Faking images using Generative Adversarial Network

In recent days, I have been working quite a bit on training deep models for my personal projects. Most of these have been on tensorflow. However, looking at some reviews, and how pytorch seems to be more pythonic, I started looking at the framework. For no specific reason, I thought about creating a deep convolutional generative adversarial network to create some fake images. It may be because I have been working on something on this topic now or maybe when you search for dcgan, the first page you get is one that links to pytorch.

Overview of GAN

I would not go into too much theory as there are plenty of nice documents out there explaining what GAN is.

From a 10,000 feet view, GAN is machine learning approach that combines a discriminator and generator network to create samples based on real images. It contains of two neural networks working in tandem with each other. A discriminator is trained on real images and can identify between real and fake images. A generator network takes in random noise and generates images. These images are sent to discriminator which reports the variance of images from real ones. Eventually generator tries to minimize loss reported by discriminator. After quite a number of epochs, a generator ‘learns’ what a real image looks like. This is when a generator can create ‘real’ images from noise. An ideal condition would be when discriminator reports all generated images as real.

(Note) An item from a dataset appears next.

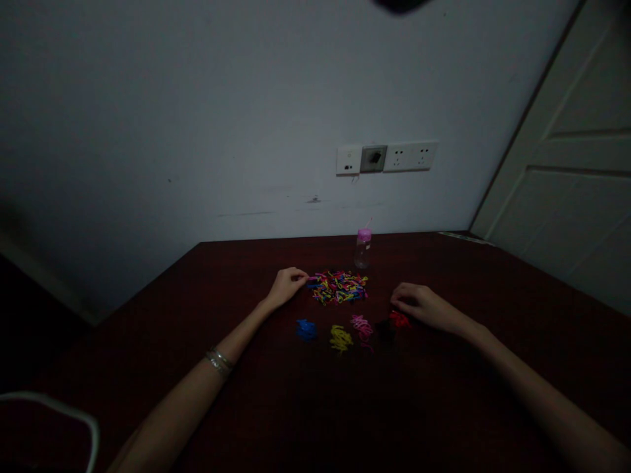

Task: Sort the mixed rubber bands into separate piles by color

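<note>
A mixed pile of small coloured rubber bands (340, 288) lies on the dark red table. At its left edge, my left hand (287, 286) is closed in a pinch on a pink band (312, 278). My right hand (419, 303) hovers over or rests by a small red heap (400, 320), fingers curled together; whatever they hold is too small to make out. In front of the mixed pile are a blue heap (306, 329), a yellow heap (340, 338), a pink heap (362, 327) and a black heap (385, 330), which is hard to see in the dim light.
Behind the pile stands a clear bottle (362, 253) with a pink lid. The table (236, 269) meets a pale wall with sockets (409, 157). A white door (572, 171) is at the right, and a white curved strip (59, 404) at lower left.
</note>
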### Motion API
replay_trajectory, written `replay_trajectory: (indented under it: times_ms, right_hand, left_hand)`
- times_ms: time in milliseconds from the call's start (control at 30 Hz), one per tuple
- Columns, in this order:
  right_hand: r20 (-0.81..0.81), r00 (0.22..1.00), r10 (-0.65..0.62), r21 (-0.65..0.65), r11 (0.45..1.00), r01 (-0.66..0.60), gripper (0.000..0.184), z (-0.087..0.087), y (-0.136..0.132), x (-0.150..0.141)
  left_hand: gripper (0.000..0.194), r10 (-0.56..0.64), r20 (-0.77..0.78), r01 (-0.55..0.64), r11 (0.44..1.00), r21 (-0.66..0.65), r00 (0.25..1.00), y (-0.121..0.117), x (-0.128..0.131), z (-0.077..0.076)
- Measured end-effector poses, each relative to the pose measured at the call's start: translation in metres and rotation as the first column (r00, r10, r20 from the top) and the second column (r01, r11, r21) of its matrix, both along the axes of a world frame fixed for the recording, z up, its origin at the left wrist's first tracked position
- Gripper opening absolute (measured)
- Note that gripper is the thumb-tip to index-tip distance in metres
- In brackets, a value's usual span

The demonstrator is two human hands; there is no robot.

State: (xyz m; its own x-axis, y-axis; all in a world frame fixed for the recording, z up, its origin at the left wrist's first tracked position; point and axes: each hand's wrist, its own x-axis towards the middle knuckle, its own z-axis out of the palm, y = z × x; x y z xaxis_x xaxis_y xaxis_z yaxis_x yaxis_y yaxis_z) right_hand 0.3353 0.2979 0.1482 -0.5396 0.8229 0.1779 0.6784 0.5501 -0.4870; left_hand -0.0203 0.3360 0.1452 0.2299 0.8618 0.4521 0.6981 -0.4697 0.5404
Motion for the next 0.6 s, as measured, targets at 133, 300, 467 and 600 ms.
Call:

In the example that follows, we will be using convolutional network. We call this type of approach deep convolutional generative adversarial model.

Working Dataset

I am using a dataset that contains over 6500 images of flowers. There are 102 different varieties. I believe this comes from Oxford 102 flowers dataset. Given below is a sample subset of the flowers that this dataset contains.

Creating the network

We will be using python 3.8 and add on the following libraries.

  • torch
  • torchvision
  • numpy
  • matplotlib

Pytorch was installed with cuda enabled.

conda install pytorch torchvision torchaudio cudatoolkit=11.1 -c pytorch -c conda-forge
Load Data

Before we start loading data, we will validate if CUDA is available.

import torch

device = torch.device('cuda:0' if torch.cuda.is_available() else 'cpu')
print('Device: %s' % device)
import torch.utils.data as dta
import torchvision.datasets as dset
import torchvision.transforms as T

# Load dataset
data_dir = './datasets/flowers'
workers = 1
image_size = 64
batch_size = 128

dataset = dset.ImageFolder(
    root=data_dir,
    transform=T.Compose([
        T.Resize(size=(image_size, image_size)),
        T.ToTensor(),
        T.Normalize((0.5, 0.5, 0.5), (0.5, 0.5, 0.5))
    ])
)
kwargs = {'pin_memory': True} if device=='cuda' else {}
print('KWargs: %s' % kwargs)
dataloader = dta.DataLoader(
    dataset, batch_size=batch_size, num_workers=workers,
    shuffle=True, **kwargs
)

I created this notebook on Windows PC as I wanted to get CUDA for faster training. However setting the workers to anything over 1, kept on crashing some windows DLL. Finally I had to settle for 1 for this value. We are using torchvision.datasets to load the images. We do three operations here. Firstly we resize the images to 64×64 pixels. Next we convert them to tensors. Finally we normalize the values to be within [-1, 1] range. We have created a dataloader variable in this cell to be used later.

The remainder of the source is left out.